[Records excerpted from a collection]
________

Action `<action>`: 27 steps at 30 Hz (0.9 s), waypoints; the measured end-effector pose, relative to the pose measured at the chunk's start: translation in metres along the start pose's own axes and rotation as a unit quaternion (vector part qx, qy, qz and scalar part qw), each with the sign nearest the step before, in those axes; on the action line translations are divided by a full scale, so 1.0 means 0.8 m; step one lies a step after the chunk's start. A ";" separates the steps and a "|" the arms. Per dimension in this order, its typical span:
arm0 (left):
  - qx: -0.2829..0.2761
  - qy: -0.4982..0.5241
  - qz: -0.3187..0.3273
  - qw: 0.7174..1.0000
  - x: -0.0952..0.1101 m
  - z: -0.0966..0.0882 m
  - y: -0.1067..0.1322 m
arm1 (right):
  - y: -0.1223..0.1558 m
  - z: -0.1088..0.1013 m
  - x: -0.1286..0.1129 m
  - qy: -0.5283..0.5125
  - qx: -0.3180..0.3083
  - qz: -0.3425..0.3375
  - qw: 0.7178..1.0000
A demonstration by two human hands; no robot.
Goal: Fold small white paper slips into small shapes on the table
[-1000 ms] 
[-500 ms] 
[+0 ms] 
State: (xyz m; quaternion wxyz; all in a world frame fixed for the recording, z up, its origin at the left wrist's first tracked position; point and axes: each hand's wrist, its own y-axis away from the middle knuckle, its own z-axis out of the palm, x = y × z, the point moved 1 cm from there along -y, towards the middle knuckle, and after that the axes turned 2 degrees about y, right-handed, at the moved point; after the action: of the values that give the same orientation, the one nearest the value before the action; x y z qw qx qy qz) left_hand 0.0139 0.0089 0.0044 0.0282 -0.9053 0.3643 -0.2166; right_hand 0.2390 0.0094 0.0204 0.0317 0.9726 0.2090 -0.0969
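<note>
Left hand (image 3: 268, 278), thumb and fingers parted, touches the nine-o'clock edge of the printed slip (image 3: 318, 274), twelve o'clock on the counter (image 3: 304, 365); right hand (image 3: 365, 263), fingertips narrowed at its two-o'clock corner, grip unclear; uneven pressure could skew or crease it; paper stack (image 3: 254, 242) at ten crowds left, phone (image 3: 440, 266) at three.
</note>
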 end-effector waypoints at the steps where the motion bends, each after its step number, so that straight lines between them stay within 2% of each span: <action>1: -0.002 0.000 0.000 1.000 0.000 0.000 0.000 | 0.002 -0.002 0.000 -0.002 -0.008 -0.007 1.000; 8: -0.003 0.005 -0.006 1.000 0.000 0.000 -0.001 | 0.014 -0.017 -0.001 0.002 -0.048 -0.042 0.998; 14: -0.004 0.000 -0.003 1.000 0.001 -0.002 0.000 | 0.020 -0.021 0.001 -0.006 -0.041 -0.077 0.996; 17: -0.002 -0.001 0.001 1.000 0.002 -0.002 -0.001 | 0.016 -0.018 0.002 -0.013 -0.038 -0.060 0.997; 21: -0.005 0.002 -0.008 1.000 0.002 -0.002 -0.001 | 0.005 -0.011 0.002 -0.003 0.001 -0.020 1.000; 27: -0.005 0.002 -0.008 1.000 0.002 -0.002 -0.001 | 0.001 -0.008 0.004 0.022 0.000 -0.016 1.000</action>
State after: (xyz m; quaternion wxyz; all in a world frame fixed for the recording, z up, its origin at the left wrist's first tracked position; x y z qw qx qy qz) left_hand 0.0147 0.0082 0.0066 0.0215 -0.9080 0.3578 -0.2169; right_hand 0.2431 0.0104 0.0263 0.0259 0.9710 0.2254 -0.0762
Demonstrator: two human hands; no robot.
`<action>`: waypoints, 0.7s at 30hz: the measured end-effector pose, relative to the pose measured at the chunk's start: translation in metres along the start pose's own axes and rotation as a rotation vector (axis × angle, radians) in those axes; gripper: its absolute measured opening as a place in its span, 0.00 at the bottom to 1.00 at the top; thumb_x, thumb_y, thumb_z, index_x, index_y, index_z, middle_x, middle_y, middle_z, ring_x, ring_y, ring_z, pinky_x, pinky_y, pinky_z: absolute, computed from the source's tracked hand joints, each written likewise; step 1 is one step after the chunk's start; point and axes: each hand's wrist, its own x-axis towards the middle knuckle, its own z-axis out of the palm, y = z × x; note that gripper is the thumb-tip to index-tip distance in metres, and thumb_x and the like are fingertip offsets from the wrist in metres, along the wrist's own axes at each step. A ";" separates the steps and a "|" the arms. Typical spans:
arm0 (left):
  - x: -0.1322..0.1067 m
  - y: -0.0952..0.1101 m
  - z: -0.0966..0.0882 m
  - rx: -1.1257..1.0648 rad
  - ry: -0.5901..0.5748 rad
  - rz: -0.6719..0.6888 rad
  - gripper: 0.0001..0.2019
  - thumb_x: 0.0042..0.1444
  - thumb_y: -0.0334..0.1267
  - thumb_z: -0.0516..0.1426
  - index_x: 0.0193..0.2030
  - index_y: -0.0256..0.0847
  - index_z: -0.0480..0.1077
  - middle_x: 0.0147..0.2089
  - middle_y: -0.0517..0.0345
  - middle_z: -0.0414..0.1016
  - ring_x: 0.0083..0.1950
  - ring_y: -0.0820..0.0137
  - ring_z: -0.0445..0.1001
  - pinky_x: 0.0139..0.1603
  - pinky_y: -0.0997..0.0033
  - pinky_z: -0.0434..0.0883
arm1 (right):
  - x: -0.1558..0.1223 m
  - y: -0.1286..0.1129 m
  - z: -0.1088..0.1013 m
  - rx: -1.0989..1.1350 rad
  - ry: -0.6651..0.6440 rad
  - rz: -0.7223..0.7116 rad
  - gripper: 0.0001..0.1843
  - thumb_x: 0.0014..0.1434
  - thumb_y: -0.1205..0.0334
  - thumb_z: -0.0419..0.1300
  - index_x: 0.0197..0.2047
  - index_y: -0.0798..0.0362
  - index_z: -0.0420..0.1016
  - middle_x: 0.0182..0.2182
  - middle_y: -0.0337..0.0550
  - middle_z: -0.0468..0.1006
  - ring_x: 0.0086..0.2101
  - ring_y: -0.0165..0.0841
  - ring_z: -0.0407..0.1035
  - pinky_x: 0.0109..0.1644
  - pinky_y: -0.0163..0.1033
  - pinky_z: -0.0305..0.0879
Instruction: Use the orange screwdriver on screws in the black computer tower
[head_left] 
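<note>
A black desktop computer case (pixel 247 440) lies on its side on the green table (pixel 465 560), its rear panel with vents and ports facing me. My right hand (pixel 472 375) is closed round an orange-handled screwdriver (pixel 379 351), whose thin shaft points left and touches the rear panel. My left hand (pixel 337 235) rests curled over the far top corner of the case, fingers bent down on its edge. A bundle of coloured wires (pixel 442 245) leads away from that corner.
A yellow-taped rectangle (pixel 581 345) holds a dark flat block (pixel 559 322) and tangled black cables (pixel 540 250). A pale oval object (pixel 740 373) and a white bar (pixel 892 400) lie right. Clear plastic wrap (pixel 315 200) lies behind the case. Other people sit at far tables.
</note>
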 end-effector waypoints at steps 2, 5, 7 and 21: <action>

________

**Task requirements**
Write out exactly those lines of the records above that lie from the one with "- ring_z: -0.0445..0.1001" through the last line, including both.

**Answer**
  - ring_z: -0.0445..0.1001
  - pinky_x: 0.0139..0.1603
  - pinky_y: -0.0997..0.0033
  - pinky_z: -0.0434..0.0883
arm1 (right):
  - x: -0.1558..0.1223 m
  - y: -0.1286..0.1129 m
  - z: -0.1088..0.1013 m
  - rx: -1.0989..1.1350 rad
  - ry: -0.6651..0.6440 rad
  - rz: -0.7223..0.7116 rad
  - gripper: 0.0001..0.1843
  - thumb_x: 0.0014..0.1434
  - thumb_y: -0.1205..0.0334
  - thumb_z: -0.0419..0.1300
  - index_x: 0.0197..0.2047
  - index_y: -0.0798..0.0362
  - index_z: -0.0420..0.1016
  - middle_x: 0.0182..0.2182
  - middle_y: -0.0337..0.0550
  - middle_z: -0.0468..0.1006
  - ring_x: 0.0086..0.2101
  - ring_y: -0.0165..0.0841
  - ring_z: -0.0407..0.1035
  - pinky_x: 0.0109..0.1644
  - pinky_y: -0.0163..0.1033
  - pinky_z: -0.0305..0.0879
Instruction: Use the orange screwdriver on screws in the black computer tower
[head_left] 
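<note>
A black desktop computer case (pixel 247 440) lies on its side on the green table (pixel 465 560), its rear panel with vents and ports facing me. My right hand (pixel 472 375) is closed round an orange-handled screwdriver (pixel 379 351), whose thin shaft points left and touches the rear panel. My left hand (pixel 337 235) rests curled over the far top corner of the case, fingers bent down on its edge. A bundle of coloured wires (pixel 442 245) leads away from that corner.
A yellow-taped rectangle (pixel 581 345) holds a dark flat block (pixel 559 322) and tangled black cables (pixel 540 250). A pale oval object (pixel 740 373) and a white bar (pixel 892 400) lie right. Clear plastic wrap (pixel 315 200) lies behind the case. Other people sit at far tables.
</note>
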 end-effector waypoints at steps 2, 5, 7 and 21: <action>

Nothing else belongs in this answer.